Work to be completed: In the material below, write out each line word for word and omit the pictures.

[Start of Attachment]

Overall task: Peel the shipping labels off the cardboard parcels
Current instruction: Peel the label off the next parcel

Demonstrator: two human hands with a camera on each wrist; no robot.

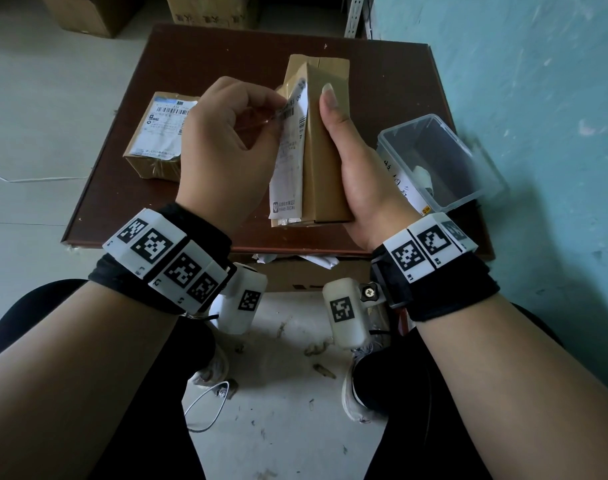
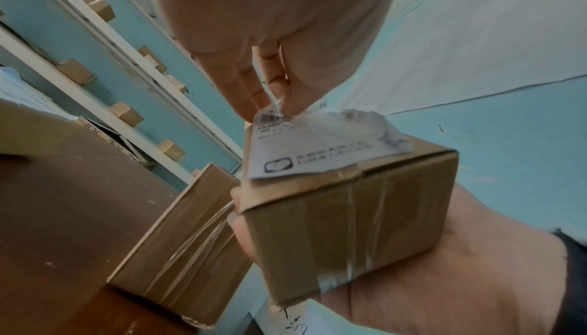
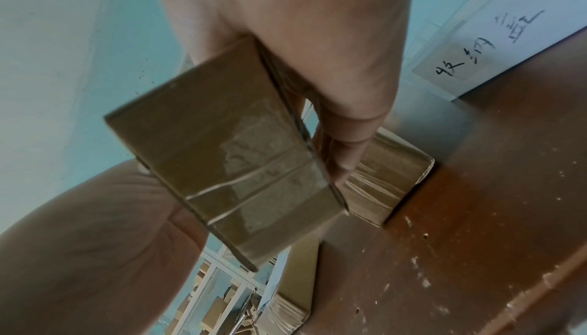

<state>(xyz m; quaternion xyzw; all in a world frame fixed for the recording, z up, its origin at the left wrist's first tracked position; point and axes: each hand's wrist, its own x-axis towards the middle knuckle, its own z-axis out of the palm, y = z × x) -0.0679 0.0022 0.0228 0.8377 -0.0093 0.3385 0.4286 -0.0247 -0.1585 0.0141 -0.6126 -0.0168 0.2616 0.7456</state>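
shipping label (image 1: 288, 157) is lifting off the parcel (image 1: 325, 168) above the counter (image 1: 226, 57); left hand (image 1: 226, 140) is pinching its top corner, right hand (image 1: 358, 174) is gripping the parcel upright.

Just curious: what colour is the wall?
Pale turquoise blue wall, seen best from the head view.

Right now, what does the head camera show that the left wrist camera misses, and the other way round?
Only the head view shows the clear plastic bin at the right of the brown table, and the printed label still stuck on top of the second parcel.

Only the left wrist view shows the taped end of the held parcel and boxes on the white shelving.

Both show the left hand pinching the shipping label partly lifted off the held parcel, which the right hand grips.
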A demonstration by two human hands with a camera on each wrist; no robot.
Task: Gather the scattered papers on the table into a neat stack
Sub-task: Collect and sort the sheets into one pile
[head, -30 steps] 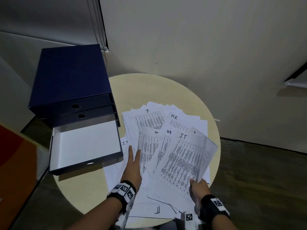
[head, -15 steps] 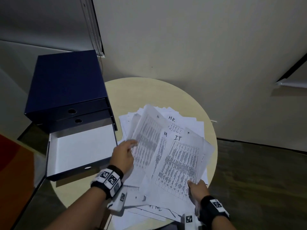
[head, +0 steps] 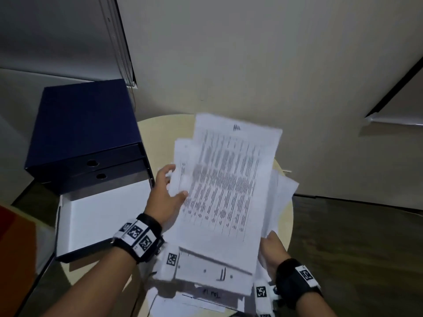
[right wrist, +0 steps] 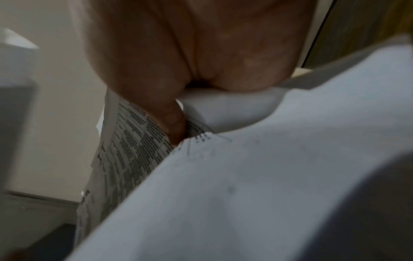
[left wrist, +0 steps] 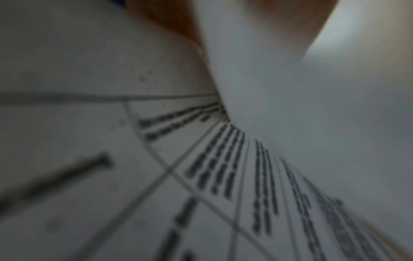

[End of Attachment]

Result for this task:
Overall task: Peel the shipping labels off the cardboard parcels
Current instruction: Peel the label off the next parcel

Demonstrator: two human hands with a camera on each wrist; no robot.


<state>(xyz m; quaternion xyzw; all in a world frame fixed for the recording, z up, its origin at the left wrist's first tracked position; point and axes: each hand's wrist, its own x-axis towards the middle knuckle, its own z-axis out of the palm, y = z × x) -0.0679 0.0022 0.0228 0.8377 -0.0093 0.3385 0.4286 -0.0247 -0.1585 0.0141 -0.6126 -0.0168 0.2616 0.7456</state>
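shipping label (image 1: 288, 157) is lifting off the parcel (image 1: 325, 168) above the counter (image 1: 226, 57); left hand (image 1: 226, 140) is pinching its top corner, right hand (image 1: 358, 174) is gripping the parcel upright.

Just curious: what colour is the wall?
Pale turquoise blue wall, seen best from the head view.

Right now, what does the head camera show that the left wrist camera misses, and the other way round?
Only the head view shows the clear plastic bin at the right of the brown table, and the printed label still stuck on top of the second parcel.

Only the left wrist view shows the taped end of the held parcel and boxes on the white shelving.

Both show the left hand pinching the shipping label partly lifted off the held parcel, which the right hand grips.
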A demonstration by two human hands with a camera on each wrist; no robot.
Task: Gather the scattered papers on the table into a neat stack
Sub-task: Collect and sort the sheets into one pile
[head, -30 steps] 
[head, -15 steps] 
[head, +0 steps] 
[right wrist, +0 steps] 
[left wrist, +0 steps] 

Output is finished, and nothing else is required.